After having completed the course, the student should

• understand the role of biopharmaceutics in the drug discovery and development process.
• be able to explain biopharmaceutical, physiological, biochemical and cellbiological aspects on drug transport and metabolism in the gastrointestinal tract and liver.
• be able to analyse the drug transport and metabolism mechanisms of importance for drug-drug interactions under given circumstances (effect of fed state, medications and impact on certain population groups).
• be knowledgeable about and able to apply computational and experimental methods to study these processes and interactions.
• be able to explain regulatory demands of importance for biopharmaceutical evaluation.
• be able to plan, compile, analyse and present experiments, as well as critically read, analyse and present scientific papers of relevance to biopharmaeceutics.
• explain regulatory demands of importance for biopharmaceutical evaluation.

Content

Physiological, biochemical and cellbiological background to the gastrointestinal tract and liver, and how these can be related to drug transport and metabolism.

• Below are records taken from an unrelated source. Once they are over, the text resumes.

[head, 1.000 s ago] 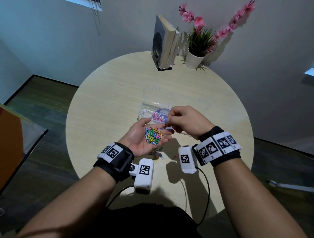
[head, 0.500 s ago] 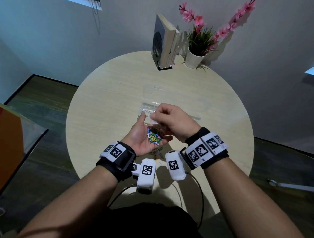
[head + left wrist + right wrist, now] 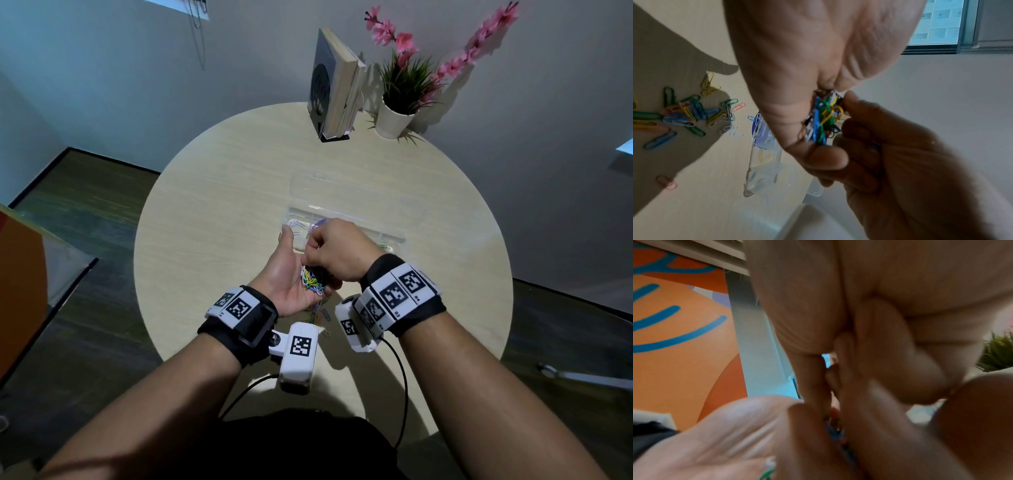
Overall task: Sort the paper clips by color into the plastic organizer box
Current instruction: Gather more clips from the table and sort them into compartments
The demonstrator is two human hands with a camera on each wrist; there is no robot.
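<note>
Left hand (image 3: pixel 289 277) is held palm up above the round pale wooden surface (image 3: pixel 212 212), its fingers cupped around a tangled bunch of coloured wire paper clips (image 3: pixel 312 282). Right hand (image 3: pixel 334 251) is curled over that palm from the right, fingertips dipped into the bunch; whether a single clip is already pinched cannot be told, since the wrist views show only blurred fingers against the clips. The clear plastic organizer box (image 3: pixel 346 214) lies open just beyond both hands, its long axis running left to right across the surface, so any clip drawn out has to be carried forward, away from the body, and the right hand is the nearer one for that. A few clips are already seen in its compartments, and loose coloured clips (image 3: pixel 684 113) lie scattered on the surface beneath the hands. Compared with a second ago, the right hand has been shifted leftward and down onto the palm, covering most of the bunch, so that less of it is shown
</note>
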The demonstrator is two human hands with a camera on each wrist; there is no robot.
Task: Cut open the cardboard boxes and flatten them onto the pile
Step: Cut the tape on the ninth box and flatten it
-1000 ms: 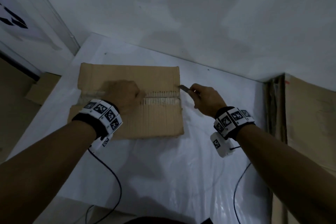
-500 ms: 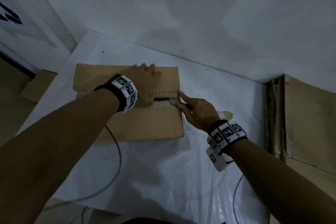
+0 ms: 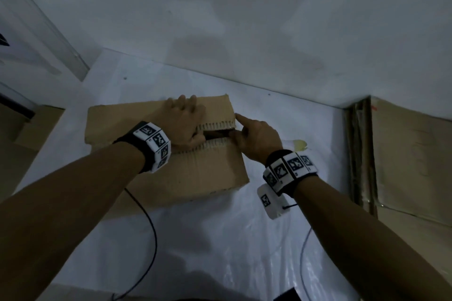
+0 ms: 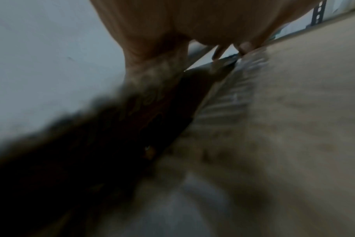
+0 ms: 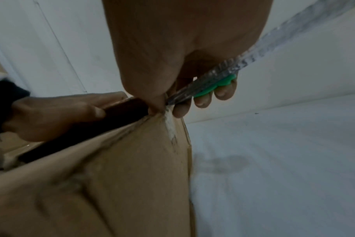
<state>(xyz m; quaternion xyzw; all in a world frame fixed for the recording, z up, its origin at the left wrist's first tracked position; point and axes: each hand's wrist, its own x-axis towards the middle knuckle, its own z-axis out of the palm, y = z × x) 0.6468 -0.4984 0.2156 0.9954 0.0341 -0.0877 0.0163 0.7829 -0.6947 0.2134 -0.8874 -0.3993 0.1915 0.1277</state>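
Left hand [image 3: 184, 121] reaches over the box [image 3: 195, 173], fingers on the far flap, thumb hooked into the slit along the top seam. Right hand [image 3: 256, 139] sits at the box's right end, forefinger extended onto the far flap's corner, remaining fingers curled round a green-handled cutter [image 5: 205, 87] (blade end hidden behind the thumb). The slit shows only a dark interior. The box rests on a white sheet [image 3: 220, 239], with flattened cardboard [image 3: 411, 159] well to its right.

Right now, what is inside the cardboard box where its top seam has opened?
Through the gap between the cardboard box flaps only darkness shows. The left hand reaches its thumb into the gap; the right hand holds a green-handled cutter at the seam's end. Any contents are hidden.
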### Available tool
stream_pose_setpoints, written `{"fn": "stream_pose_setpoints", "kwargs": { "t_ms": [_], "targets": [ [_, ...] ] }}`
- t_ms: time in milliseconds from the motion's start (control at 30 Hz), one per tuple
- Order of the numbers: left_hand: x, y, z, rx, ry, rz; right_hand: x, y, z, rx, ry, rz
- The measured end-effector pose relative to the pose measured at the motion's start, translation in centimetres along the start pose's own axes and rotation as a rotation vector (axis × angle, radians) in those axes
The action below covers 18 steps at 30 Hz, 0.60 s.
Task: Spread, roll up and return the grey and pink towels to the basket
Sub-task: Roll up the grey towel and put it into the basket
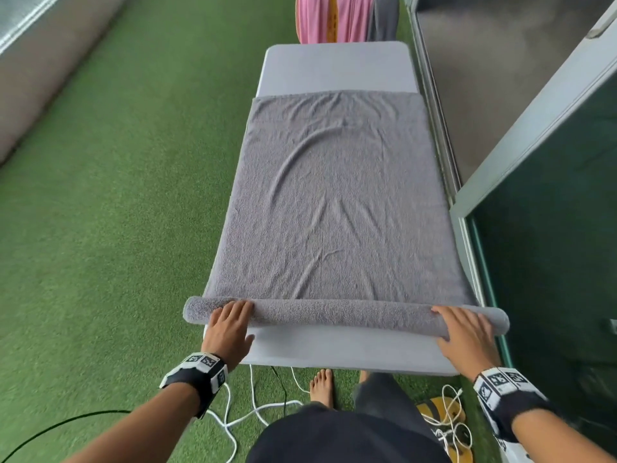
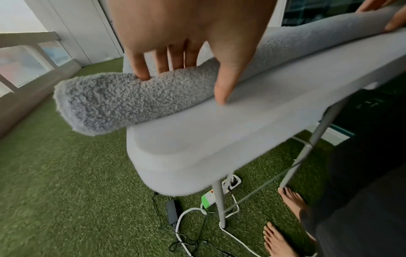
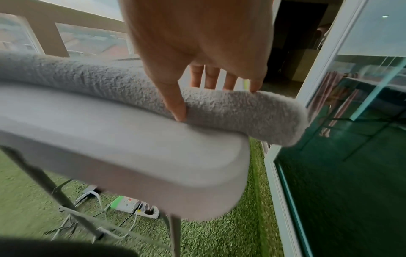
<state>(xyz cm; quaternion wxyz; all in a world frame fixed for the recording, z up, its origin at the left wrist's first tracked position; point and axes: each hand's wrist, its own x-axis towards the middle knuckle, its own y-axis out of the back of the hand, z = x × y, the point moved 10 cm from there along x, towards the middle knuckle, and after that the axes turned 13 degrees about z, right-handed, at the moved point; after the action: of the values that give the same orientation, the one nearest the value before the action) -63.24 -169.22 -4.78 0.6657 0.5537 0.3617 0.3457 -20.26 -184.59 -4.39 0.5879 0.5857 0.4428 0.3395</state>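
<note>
The grey towel [image 1: 337, 202] lies spread flat along the light grey table [image 1: 334, 65], its near end wound into a thin roll [image 1: 334, 314] across the table's width. My left hand [image 1: 230, 324] holds the roll's left end [image 2: 105, 100], fingers over the top and thumb on the near side. My right hand [image 1: 464, 332] holds the right end [image 3: 241, 111] the same way, its thumb [image 3: 178, 107] pressed into the roll. Both roll ends overhang the table's sides. The pink towel [image 1: 320, 18] hangs beyond the table's far end; no basket is clearly visible.
Green artificial turf [image 1: 117, 228] surrounds the table. A glass sliding door [image 1: 551, 295] stands close along the right side. White cables [image 1: 253, 412], a power strip [image 2: 208, 200] and my bare feet [image 1: 322, 385] lie under the near edge. Yellow slippers [image 1: 440, 416] sit at lower right.
</note>
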Motion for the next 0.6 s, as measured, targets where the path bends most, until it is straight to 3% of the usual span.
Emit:
{"fn": "stream_pose_setpoints", "kwargs": {
  "t_ms": [133, 267, 400, 600],
  "targets": [
    [4.3, 2.6, -0.4, 0.088, 0.047, 0.115, 4.8, 0.6, -0.2, 0.023, -0.023, -0.080],
    [7.4, 3.2, -1.7, -0.078, 0.165, 0.113, 7.8, 2.5, -0.5, 0.163, -0.061, 0.004],
    [7.1, 0.3, -1.3, -0.014, 0.072, -0.076, 6.9, 0.5, -1.0, 0.078, -0.023, -0.110],
    [9.5, 2.1, -1.2, 0.125, 0.032, 0.009, 9.4, 2.2, -1.1, -0.003, -0.020, -0.009]
  ]
}}
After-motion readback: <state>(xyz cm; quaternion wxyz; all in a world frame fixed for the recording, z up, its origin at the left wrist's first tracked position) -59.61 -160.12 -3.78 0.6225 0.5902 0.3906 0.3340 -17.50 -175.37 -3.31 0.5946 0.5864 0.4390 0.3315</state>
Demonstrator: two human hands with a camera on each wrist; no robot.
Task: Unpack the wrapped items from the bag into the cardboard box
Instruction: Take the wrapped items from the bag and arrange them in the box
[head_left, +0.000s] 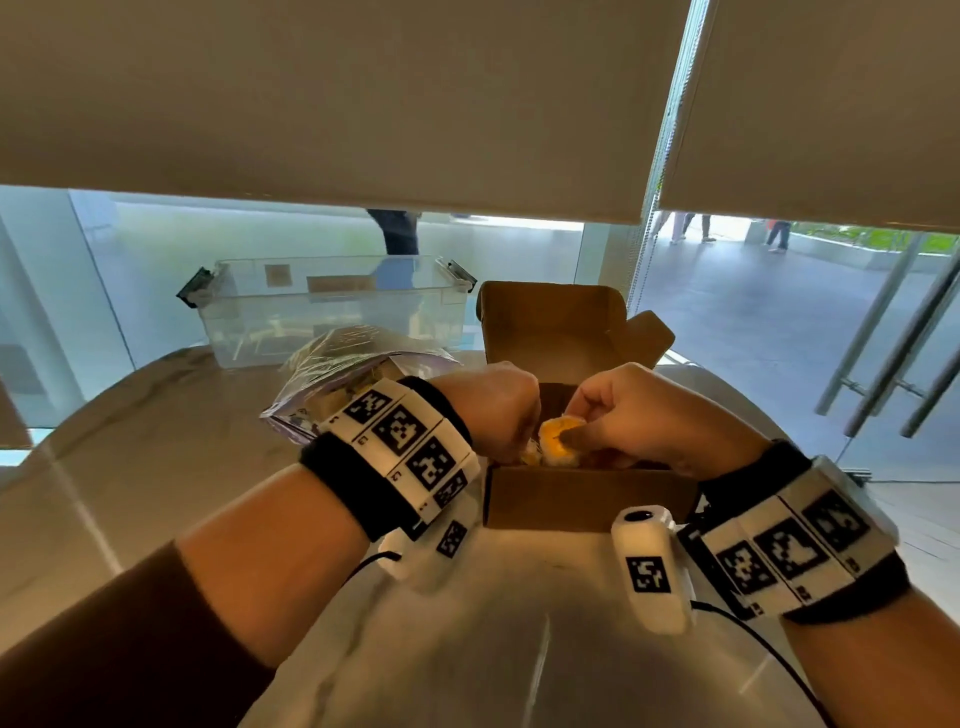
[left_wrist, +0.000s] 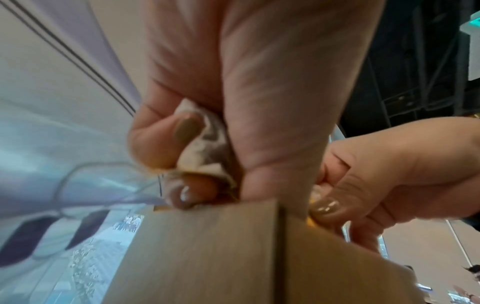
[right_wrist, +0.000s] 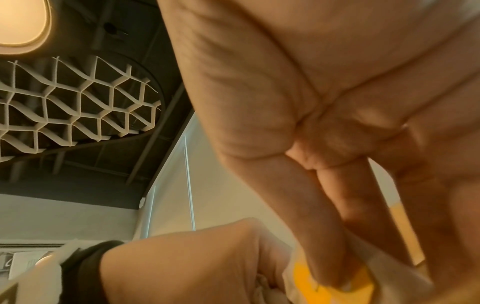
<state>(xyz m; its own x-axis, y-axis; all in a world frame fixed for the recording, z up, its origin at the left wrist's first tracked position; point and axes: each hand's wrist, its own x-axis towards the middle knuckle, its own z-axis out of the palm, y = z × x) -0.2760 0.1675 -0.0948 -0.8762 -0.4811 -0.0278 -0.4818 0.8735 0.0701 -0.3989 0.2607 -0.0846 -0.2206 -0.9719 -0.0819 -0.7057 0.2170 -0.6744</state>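
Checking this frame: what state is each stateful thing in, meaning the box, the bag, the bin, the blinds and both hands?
cardboard box: lid up, open.
bag: lying on the table, mouth state unclear.
clear plastic bin: lidless, latches hanging out.
roller blinds: mostly lowered.
left hand: gripping a pale wrapped item.
right hand: pinching a yellow wrapped item over the box.

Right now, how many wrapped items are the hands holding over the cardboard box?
2. A yellow item in clear wrap is pinched by the right hand; a pale crumpled-wrap item is gripped by the left hand. More may be hidden inside the brown cardboard box.
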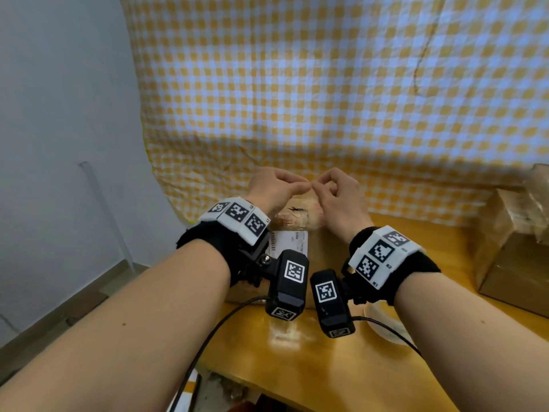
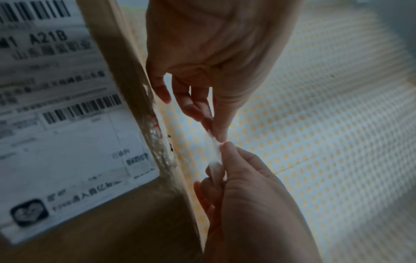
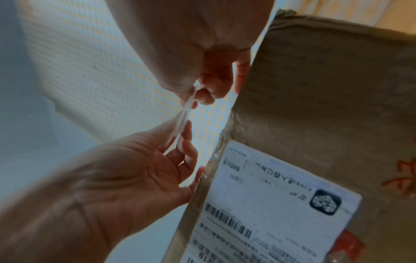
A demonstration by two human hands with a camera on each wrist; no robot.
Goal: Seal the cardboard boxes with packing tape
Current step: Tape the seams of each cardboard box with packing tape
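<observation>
In the head view, the forearms and wrist cameras cover most of the brown cardboard box with a white shipping label [image 1: 292, 243] at centre frame. A second brown cardboard box [image 1: 511, 248] is cut off by the right edge. The label's small print [image 2: 60, 99] is too blurred to read in the left wrist view. The clear strip of tape [image 3: 184, 115] pinched between both hands is a smeared sliver in the right wrist view.

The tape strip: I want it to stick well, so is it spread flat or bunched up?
Bunched: the tape strip looks narrow and crumpled, pinched between left hand and right hand.
</observation>
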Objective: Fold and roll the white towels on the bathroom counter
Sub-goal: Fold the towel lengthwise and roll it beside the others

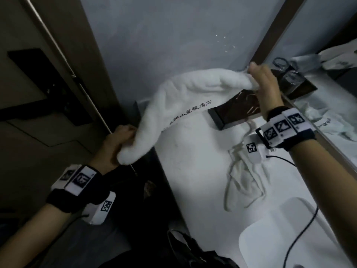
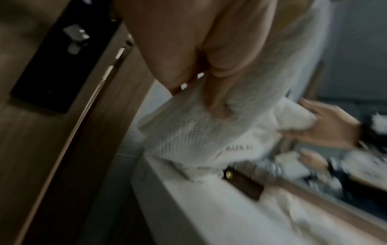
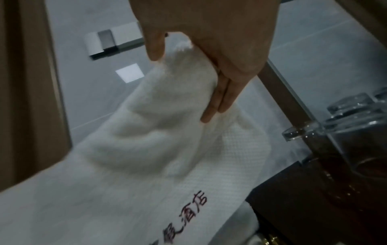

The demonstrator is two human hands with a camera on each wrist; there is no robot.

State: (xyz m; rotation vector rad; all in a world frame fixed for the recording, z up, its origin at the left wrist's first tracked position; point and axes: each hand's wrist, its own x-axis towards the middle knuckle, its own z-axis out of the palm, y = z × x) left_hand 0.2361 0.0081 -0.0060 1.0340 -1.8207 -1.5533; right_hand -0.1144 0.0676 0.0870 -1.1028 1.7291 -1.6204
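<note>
A white towel (image 1: 183,95) with dark embroidered characters hangs stretched in the air above the left end of the white counter (image 1: 193,157). My left hand (image 1: 119,144) grips its near end off the counter's left edge. My right hand (image 1: 260,84) pinches its far end up by the mirror frame, thumb on one side and fingers (image 3: 220,99) on the other. In the left wrist view the towel (image 2: 199,132) drapes from my left hand (image 2: 215,86), blurred. The right wrist view shows the towel (image 3: 136,149) sagging below my right hand (image 3: 188,79). A second crumpled white towel (image 1: 243,180) lies on the counter.
A dark tray (image 1: 241,111) with clear glasses (image 1: 289,80) stands against the mirror (image 1: 328,55) at the back. A white basin (image 1: 286,235) sits at the near right with a black cable (image 1: 301,235) across it. A wooden door (image 1: 38,74) stands on the left.
</note>
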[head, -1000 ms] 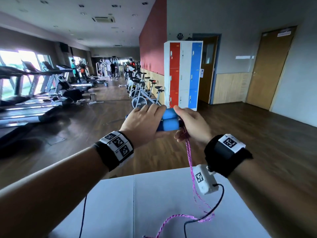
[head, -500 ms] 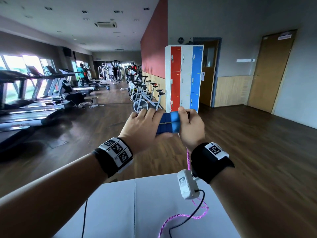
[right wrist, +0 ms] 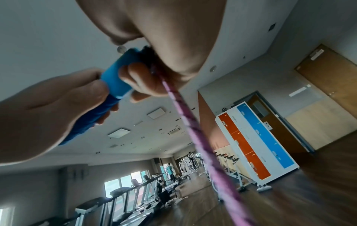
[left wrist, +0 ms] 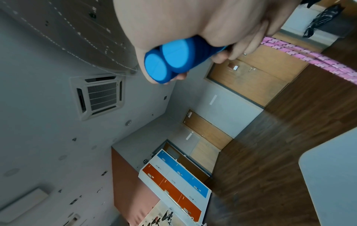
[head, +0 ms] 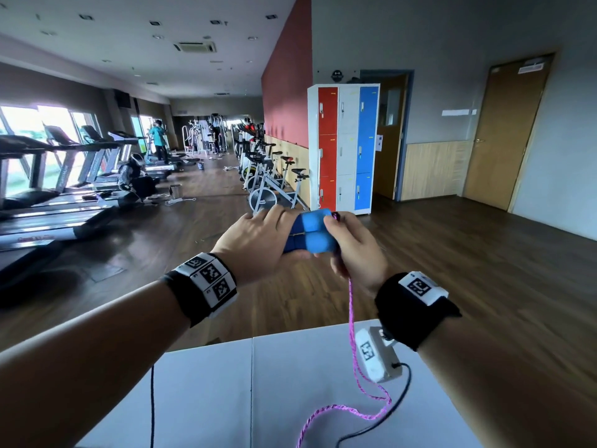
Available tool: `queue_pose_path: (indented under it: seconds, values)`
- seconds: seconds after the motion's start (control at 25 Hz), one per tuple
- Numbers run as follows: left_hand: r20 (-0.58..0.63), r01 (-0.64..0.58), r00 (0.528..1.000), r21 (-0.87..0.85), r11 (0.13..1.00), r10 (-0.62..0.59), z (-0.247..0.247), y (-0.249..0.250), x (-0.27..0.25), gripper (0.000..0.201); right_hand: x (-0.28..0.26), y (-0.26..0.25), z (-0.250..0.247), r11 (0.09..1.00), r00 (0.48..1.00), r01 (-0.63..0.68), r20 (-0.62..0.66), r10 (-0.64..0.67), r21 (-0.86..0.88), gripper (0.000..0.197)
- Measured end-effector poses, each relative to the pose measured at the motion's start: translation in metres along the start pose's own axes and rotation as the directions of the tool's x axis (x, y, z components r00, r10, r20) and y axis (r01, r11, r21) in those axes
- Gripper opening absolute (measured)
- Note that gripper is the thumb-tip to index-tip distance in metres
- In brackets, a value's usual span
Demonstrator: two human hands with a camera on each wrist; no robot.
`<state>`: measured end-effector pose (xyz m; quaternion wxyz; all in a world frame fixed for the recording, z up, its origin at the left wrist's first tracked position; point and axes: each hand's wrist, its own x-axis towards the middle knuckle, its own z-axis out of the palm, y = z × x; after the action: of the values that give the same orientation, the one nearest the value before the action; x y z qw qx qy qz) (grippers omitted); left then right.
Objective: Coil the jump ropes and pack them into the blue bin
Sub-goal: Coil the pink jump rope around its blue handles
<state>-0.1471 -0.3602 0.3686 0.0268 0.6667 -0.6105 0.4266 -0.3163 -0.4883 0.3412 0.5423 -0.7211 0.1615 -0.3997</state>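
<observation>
Item: one jump rope, two blue foam handles [head: 311, 232] held side by side above the white table [head: 206, 399]; left hand [head: 255, 244] wrapped around both, right hand [head: 353, 250] pinching their rope end, pink cord [head: 352, 318] trailing onto the table. Step judged: coiling barely begun; next, wind the cord into loops; blue bin not in view. Legible writing: none.
</observation>
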Motion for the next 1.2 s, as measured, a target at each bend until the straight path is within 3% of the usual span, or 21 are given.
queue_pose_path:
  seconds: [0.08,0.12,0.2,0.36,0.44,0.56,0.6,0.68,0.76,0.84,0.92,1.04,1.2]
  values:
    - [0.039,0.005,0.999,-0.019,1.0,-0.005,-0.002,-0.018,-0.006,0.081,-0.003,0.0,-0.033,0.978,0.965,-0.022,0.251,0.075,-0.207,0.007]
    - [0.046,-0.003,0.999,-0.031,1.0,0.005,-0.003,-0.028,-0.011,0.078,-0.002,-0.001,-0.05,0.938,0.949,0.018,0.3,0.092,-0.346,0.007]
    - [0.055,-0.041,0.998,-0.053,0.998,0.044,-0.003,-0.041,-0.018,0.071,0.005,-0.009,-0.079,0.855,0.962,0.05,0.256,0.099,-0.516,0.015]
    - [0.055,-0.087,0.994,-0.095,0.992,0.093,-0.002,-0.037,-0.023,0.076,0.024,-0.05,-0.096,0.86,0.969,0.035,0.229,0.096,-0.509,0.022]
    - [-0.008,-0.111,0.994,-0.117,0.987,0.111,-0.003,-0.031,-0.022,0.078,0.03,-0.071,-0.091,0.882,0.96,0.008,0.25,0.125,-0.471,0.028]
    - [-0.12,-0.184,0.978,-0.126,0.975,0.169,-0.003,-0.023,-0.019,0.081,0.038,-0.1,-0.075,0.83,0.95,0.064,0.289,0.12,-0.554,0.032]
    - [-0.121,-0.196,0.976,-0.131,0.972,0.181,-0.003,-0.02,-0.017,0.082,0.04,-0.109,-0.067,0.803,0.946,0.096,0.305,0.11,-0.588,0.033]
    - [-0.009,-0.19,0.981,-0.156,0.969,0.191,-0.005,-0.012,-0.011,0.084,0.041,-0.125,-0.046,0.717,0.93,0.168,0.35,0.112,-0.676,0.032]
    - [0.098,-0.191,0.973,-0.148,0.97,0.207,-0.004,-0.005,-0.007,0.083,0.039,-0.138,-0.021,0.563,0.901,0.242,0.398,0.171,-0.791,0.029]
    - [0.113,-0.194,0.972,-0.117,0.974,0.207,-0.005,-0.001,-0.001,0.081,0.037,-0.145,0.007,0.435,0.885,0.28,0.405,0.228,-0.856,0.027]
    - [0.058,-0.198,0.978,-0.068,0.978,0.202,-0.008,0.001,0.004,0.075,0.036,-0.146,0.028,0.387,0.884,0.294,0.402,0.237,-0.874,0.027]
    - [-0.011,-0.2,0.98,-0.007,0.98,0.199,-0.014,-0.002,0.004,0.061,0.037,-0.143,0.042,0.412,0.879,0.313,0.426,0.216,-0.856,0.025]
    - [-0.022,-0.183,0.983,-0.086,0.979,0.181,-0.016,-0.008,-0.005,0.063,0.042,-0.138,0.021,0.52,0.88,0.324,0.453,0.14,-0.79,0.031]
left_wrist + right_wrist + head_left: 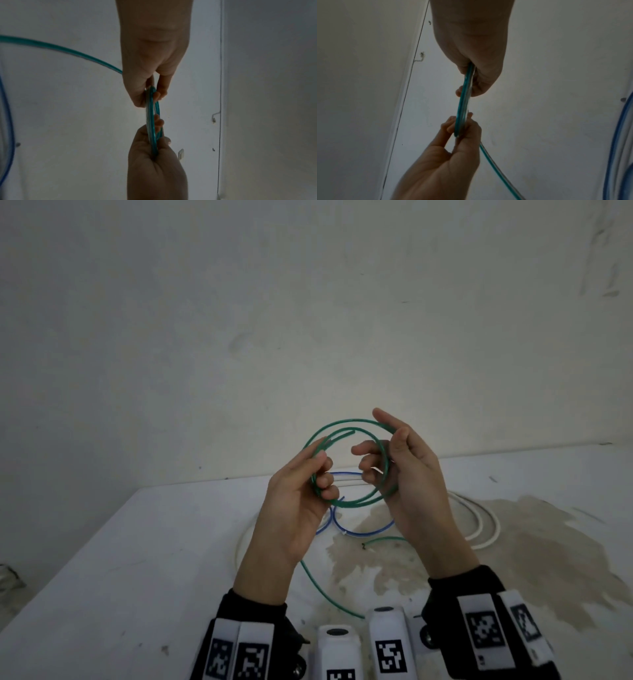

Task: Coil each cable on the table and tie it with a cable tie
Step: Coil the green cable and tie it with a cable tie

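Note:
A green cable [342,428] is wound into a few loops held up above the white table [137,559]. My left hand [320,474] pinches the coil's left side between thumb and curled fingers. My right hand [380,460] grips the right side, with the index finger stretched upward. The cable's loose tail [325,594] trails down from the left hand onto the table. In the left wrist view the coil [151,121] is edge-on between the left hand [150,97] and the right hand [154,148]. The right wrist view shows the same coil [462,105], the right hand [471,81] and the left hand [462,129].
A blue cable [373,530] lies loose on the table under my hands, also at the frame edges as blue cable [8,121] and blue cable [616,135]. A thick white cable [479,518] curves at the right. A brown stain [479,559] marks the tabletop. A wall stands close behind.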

Basic understanding of methods used to study dissolution, permeability, transit time, stability, metabolism and physiology-based pharmacokinetics (PBPK). These include in silico, in vitro, in situ and in vivo methods used to elucidate possibilities and limitations in predictions of biopharmaceutical processes in humans.

Mechanistical insights to cellular transport processes and metabolism are provided to understand molecular features of importance for drug transport and clearance. Drug-drug interactions and interactions with food and the relevance of such interactions for intestinal drug absorption, liver distribution and extraction.

Overview of principles to formulate different types of problematic drug molecules and when other administration routes than the oral are suitable.

Regulatory aspects on drug absorption, bioavailability and bioequivalence based on guidelines from the regulatory authorities (e.g. FDA, EMA).

Instruction

The teaching is based on lectures, seminars, exercises, computational and experimental laboratory work and a literature study. The course is given in Swedish or English.

Compulsory sections: course start, exercises, laboratory work, literature study.

Assessment

Examination is performed at the end of the course. In addition, passing the course requires presence during compulsory sections of the course and approved examination of laboratory work and literature study. Possibility to redo or complement compulsory sections can earliest be provided the next semester in case of vacancies. Students have right to six examinations, i.e. one examination and five re-examinations.